A form of whole life insurance that contains a savings component in addition to the death benefit.

Value investor

Someone who buys stocks because they think that the price is lower than it should be based on the financial fundamentals of the company.

Variable interest rate

An interest rate on borrowed money that changes based on outside influences.

Variable Life

A form of whole life insurance that includes an investment component in addition to the death benefit.

Vesting

A process by which an employer increases your ownership of an asset based on how long you have worked for the employer. Vesting is often applied to employer’s matching contributions to a defined contribution retirement plan. For example, if an employer put $1,000 a year in a defined contribution plan for your benefit with a vesting schedule of 20% per year, you would own 20% of the first $1,000 or $200 at the end of the first year, 40% of the first two years’ $1,000 contributions or $800 at the end of the second year and so on up to owning 100% of all contributions once you have been with the employer for five years. If you leave the company before you are fully vested, the employer will take the portion of its contributions that are not yet vested and the related investment returns out of your account.

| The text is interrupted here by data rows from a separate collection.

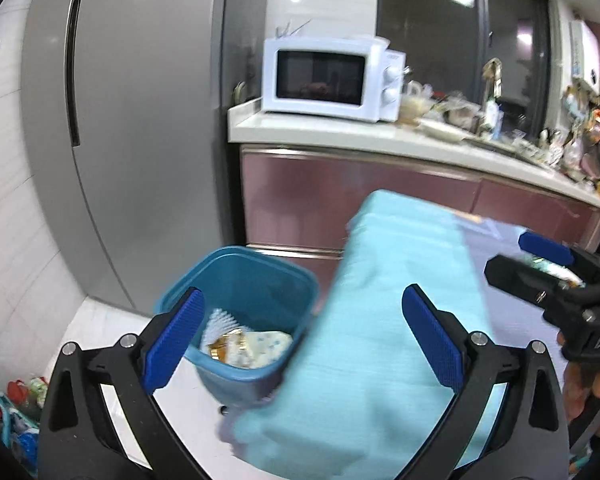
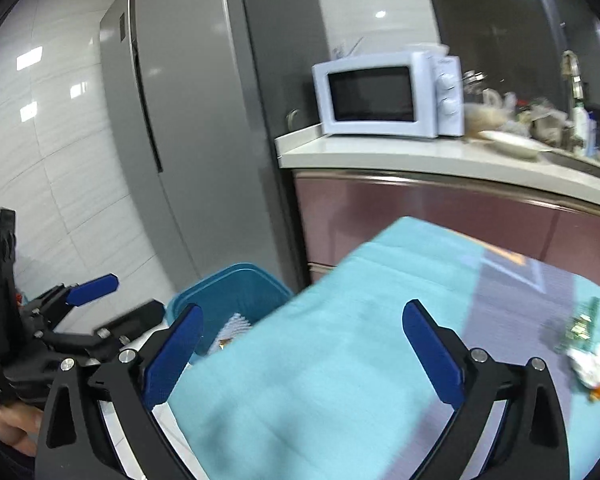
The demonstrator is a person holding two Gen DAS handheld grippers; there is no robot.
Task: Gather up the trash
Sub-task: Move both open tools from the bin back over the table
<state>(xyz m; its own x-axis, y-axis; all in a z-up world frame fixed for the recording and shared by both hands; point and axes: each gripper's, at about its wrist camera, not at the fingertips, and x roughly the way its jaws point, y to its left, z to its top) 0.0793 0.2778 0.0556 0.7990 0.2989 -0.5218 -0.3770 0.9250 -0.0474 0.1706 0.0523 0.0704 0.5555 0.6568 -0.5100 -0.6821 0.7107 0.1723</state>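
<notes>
Both empty – left gripper (image 1: 304,338) and right gripper (image 2: 304,350) spread wide; "DAS" on one housing

Kitchen background. A grey refrigerator (image 1: 140,128) stands against a white tiled wall (image 2: 40,152). Beside it, a pale countertop (image 1: 340,132) over pink cabinet fronts (image 1: 340,196) carries a white microwave (image 1: 328,76), with two knobs, and a white plate (image 2: 512,144). Farther along, a faucet (image 1: 492,76) rises above blurred clutter. A light-blue cloth (image 2: 340,360) covers the near surface.
</notes>
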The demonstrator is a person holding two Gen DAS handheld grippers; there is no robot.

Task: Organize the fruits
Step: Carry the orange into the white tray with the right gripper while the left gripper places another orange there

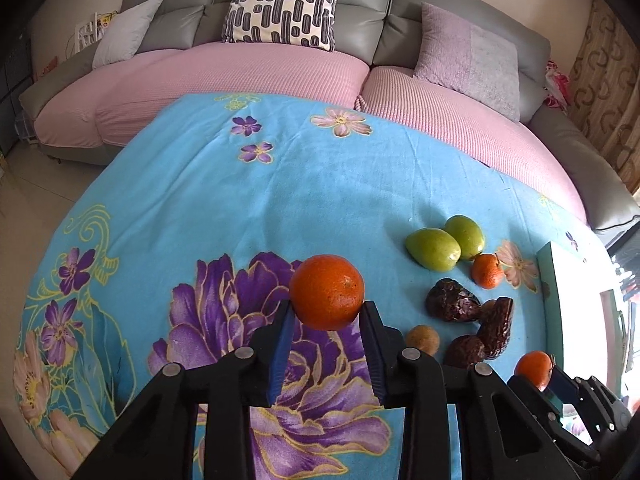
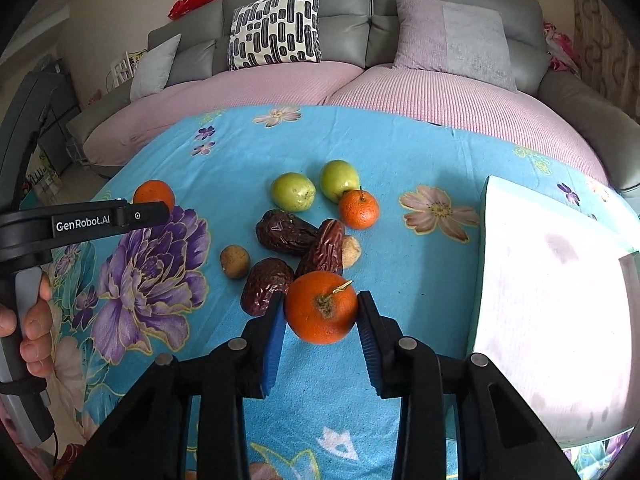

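Each gripper pinches an orange clear of the cloth: the left gripper (image 1: 326, 312) holds one orange (image 1: 327, 297), the right gripper (image 2: 321, 312) a stemmed orange (image 2: 321, 307). Steady pressure should keep both from rolling out (round fruit slips easily). Farther off, only the right wrist view shows the white tray (image 2: 552, 296) fully; the dates (image 2: 285, 232) lie between.

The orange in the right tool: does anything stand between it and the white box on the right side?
Nothing visible does. From the orange, held in the right tool, to the white box there is only bare blue cloth. The dates lie on the other side.
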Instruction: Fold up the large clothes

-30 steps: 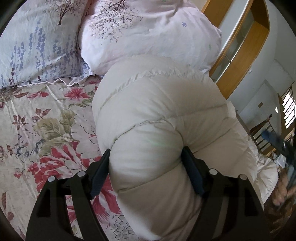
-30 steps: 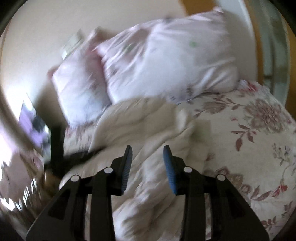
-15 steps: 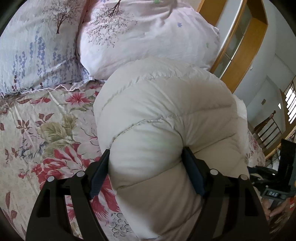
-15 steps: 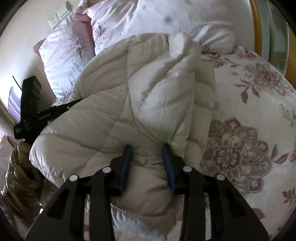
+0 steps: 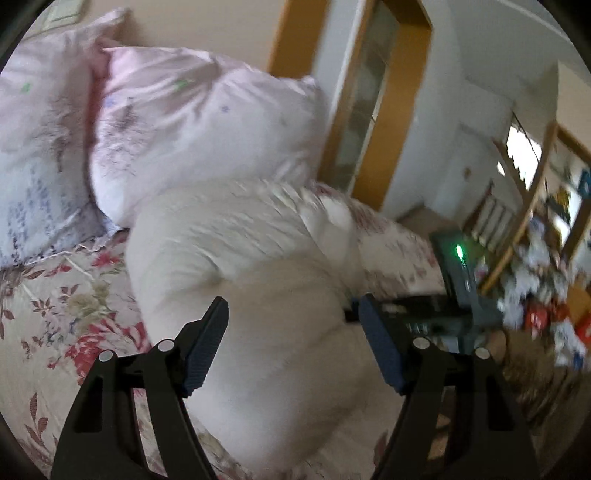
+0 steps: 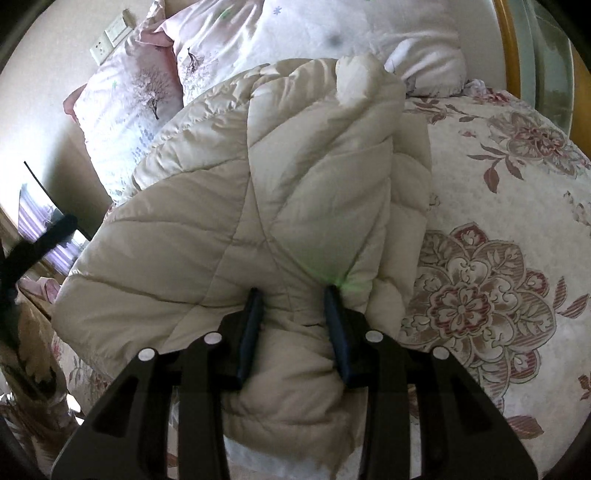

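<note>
A cream quilted down coat [image 6: 266, 206] lies bunched on a floral bedspread [image 6: 509, 258]. My right gripper [image 6: 293, 295] is shut on a thick fold of the coat at its near edge. In the left wrist view the coat [image 5: 258, 280] shows as a puffy roll. My left gripper [image 5: 291, 314] stands wide open, its blue pads apart from the fabric, with the coat bulging between and beyond them. The right gripper's body with a green light [image 5: 458, 273] shows at the right of that view.
Two pink floral pillows [image 6: 147, 85] and a white one [image 6: 332, 33] lie at the bed's head. A wooden door frame [image 5: 402, 122] and a cluttered shelf stand to the right. Wall sockets [image 6: 110, 37] are above the pillows.
My left gripper has let go of the coat and pulled back, and its view swung right and blurred. My right gripper stays shut on the coat fold.
</note>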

You always own 100% of your contributions and their returns.

Volatility

The possibility that something will deviate from its expected or average value, including both good and bad results.

Weighted average

A calculation using all of the observations of a variable with each observation being assigned a weight.  The weight is the relative importance of that observation.  Each observation is multiplied by its weight.  The sum of those products is divided by the sum of the weights.  If all of the weights are equal, the result is the average most commonly used.  As an example, there are three observations of some variable – 0, 1 and 2.  If the weights applied to each of them is the same, e.g., 1, the weighted average is the sum of the three observations divided by the sum of the weights or (0+1+2)/(1+1+1) = 3/3 = 1.   If the weight given to 1 and 2 is still 1, but the weight given to 0 is increased to 4, the calculation becomes (4*0 + 1*1 + 1*2)/(4+1+1) = 3/6 = 0.5.

Whole Life

A type of life insurance that pays the death benefit regardless of when you die, as long as you pay your premiums.

Yield curve

The relationship between interest rates and the maturities of bonds with the same quality and characteristics.